PROBLEM STATEMENT :: Report how many lines of the data contain the string "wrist". Add nothing.

RECORDS PROVIDED ::
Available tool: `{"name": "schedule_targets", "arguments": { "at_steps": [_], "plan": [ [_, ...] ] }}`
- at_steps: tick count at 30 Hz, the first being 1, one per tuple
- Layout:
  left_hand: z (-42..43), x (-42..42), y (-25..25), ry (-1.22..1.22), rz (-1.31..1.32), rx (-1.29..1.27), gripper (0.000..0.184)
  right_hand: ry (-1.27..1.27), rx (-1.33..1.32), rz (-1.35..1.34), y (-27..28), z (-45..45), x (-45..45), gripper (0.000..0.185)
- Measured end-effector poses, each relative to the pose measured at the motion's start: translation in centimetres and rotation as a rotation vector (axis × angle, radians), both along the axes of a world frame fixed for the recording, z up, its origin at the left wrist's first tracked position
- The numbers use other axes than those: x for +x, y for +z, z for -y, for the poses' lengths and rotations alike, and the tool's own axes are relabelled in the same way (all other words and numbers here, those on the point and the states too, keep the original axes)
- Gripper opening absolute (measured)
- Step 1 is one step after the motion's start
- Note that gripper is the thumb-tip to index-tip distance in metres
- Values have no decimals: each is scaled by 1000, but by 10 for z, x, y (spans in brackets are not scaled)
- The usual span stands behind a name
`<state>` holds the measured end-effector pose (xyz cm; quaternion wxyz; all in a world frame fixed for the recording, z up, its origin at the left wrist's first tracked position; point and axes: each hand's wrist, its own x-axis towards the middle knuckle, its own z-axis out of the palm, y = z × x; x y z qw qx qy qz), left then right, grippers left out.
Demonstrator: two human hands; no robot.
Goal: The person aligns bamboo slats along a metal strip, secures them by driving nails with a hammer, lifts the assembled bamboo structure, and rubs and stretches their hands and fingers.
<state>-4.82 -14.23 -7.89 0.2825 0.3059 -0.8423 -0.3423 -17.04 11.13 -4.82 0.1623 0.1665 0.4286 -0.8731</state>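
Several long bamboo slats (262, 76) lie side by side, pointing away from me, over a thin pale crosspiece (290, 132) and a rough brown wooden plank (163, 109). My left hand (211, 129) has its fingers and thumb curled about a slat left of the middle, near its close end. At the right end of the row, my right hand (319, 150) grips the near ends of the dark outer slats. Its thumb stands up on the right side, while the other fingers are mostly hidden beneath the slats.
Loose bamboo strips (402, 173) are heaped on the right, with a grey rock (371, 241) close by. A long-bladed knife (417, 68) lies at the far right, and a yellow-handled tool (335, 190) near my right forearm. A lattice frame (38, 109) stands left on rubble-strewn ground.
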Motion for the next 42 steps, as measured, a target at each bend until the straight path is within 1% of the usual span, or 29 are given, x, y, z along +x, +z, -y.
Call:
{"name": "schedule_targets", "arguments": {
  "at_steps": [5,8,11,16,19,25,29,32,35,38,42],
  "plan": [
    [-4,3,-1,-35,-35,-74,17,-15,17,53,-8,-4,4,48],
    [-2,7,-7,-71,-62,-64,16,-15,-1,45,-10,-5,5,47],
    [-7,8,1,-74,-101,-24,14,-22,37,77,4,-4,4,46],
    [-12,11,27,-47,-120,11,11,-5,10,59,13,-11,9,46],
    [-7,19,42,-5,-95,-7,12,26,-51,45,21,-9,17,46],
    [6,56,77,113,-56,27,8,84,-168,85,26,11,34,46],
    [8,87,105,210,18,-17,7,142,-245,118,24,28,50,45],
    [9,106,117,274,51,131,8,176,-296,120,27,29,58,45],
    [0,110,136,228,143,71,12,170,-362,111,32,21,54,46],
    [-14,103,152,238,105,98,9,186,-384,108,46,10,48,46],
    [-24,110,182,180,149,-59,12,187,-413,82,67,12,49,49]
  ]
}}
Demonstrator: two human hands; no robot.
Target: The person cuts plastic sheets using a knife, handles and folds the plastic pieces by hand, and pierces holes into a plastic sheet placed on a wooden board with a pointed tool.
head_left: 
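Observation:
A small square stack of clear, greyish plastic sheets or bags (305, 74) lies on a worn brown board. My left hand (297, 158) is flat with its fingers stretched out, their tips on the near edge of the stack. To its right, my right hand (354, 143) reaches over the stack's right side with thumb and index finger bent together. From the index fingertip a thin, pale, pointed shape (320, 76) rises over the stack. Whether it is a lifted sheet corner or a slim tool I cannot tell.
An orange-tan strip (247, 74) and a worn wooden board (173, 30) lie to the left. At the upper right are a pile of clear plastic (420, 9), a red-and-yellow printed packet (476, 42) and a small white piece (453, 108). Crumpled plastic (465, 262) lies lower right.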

OUTPUT :: 2